- DATA BELOW

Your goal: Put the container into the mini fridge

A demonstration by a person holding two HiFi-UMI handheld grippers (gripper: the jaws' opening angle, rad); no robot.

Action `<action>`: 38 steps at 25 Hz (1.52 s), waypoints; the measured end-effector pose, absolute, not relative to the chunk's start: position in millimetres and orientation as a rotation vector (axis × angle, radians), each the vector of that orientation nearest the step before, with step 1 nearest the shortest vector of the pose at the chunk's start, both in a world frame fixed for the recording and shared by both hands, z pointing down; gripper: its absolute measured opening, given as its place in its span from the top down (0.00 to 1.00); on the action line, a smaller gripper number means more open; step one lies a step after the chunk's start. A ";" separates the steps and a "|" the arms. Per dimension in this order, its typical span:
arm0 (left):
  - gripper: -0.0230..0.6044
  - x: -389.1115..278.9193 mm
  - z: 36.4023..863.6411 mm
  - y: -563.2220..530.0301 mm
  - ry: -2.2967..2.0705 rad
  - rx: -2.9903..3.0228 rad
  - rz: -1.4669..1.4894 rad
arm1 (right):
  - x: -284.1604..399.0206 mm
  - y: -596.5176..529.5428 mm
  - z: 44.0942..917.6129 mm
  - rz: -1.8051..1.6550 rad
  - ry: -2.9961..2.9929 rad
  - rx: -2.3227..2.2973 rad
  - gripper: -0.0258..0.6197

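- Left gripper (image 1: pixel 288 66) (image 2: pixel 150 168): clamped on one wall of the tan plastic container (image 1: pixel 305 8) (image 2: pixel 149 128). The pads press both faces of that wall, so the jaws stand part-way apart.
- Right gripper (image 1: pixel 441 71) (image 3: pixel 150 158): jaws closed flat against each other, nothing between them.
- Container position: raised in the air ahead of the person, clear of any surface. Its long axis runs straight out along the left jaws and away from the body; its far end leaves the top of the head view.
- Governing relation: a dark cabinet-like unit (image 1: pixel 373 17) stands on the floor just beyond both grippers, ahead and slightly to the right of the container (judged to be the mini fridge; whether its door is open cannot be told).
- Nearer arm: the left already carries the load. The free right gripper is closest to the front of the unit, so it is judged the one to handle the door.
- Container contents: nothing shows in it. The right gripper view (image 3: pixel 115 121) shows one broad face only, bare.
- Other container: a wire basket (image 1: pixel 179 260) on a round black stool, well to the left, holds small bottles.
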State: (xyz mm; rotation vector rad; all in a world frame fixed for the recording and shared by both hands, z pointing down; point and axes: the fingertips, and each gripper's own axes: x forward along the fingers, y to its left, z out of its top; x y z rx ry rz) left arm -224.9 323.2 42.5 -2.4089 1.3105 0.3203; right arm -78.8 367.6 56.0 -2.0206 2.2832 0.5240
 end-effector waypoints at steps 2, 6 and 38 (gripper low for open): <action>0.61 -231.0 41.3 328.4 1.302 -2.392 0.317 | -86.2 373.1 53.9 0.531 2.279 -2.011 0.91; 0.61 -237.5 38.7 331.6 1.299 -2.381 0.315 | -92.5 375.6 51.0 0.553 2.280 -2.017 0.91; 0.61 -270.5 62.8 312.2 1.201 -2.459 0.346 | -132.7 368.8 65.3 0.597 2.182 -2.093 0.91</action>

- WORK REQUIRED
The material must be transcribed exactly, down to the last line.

- ANSWER TO THIS EXERCISE
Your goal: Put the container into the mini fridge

A demonstration by a person holding two HiFi-UMI handheld grippers (gripper: the jaws' opening angle, rad); no robot.

Action `<action>`: 38 steps at 25 Hz (1.52 s), waypoints; the measured end-effector pose, absolute, not relative to the chunk's start: position in millimetres and orientation as a rotation vector (axis × angle, radians), each the vector of that orientation nearest the step before, with step 1 nearest the shortest vector of the pose at the chunk's start, both in a world frame fixed for the recording and shared by both hands, z pointing down; gripper: its absolute measured opening, given as its place in its span from the top down (0.00 to 1.00); on the action line, a smaller gripper number means more open; step one lies a step after the chunk's start. A ";" separates the steps and a "|" the arms. Per dimension in this order, its typical span:
arm0 (left):
  - gripper: -0.0230..0.6044
  - x: -389.1115..278.9193 mm
  - z: 36.4023..863.6411 mm
  - y: -563.2220..530.0301 mm
  - ry: -2.2967..2.0705 rad
  - rx: -2.9903..3.0228 rad
  - rz: -1.4669..1.4894 rad
arm1 (right):
  - x: -284.1604..399.0206 mm
  - y: -596.5176..529.5428 mm
  - z: 44.0942..917.6129 mm
  - rz: -1.8051..1.6550 rad
  - ry: -2.9961..2.9929 rad
  - rx: -2.3227..2.2973 rad
  - gripper: -0.0258..0.6197

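- Left gripper (image 1: pixel 288 66) (image 2: pixel 150 168): clamped on one wall of the tan plastic container (image 1: pixel 305 8) (image 2: pixel 149 128). The pads press both faces of that wall, so the jaws stand part-way apart.
- Right gripper (image 1: pixel 441 71) (image 3: pixel 150 158): jaws closed flat against each other, nothing between them.
- Container position: raised in the air ahead of the person, clear of any surface. Its long axis runs straight out along the left jaws and away from the body; its far end leaves the top of the head view.
- Governing relation: a dark cabinet-like unit (image 1: pixel 373 17) stands on the floor just beyond both grippers, ahead and slightly to the right of the container (judged to be the mini fridge; whether its door is open cannot be told).
- Nearer arm: the left already carries the load. The free right gripper is closest to the front of the unit, so it is judged the one to handle the door.
- Container contents: nothing shows in it. The right gripper view (image 3: pixel 115 121) shows one broad face only, bare.
- Other container: a wire basket (image 1: pixel 179 260) on a round black stool, well to the left, holds small bottles.
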State: (xyz mm; rotation vector rad; all in a world frame fixed for the recording and shared by both hands, z pointing down; point and axes: the fingertips, and each gripper's own axes: x forward along the fingers, y to its left, z out of its top; x y z rx ry rz) left arm -224.9 323.2 42.5 -2.4089 1.3105 0.3203; right arm -78.8 367.6 56.0 -2.0206 2.2832 0.5240
 end-effector waypoints at steps 2, 6 and 38 (gripper low for open): <action>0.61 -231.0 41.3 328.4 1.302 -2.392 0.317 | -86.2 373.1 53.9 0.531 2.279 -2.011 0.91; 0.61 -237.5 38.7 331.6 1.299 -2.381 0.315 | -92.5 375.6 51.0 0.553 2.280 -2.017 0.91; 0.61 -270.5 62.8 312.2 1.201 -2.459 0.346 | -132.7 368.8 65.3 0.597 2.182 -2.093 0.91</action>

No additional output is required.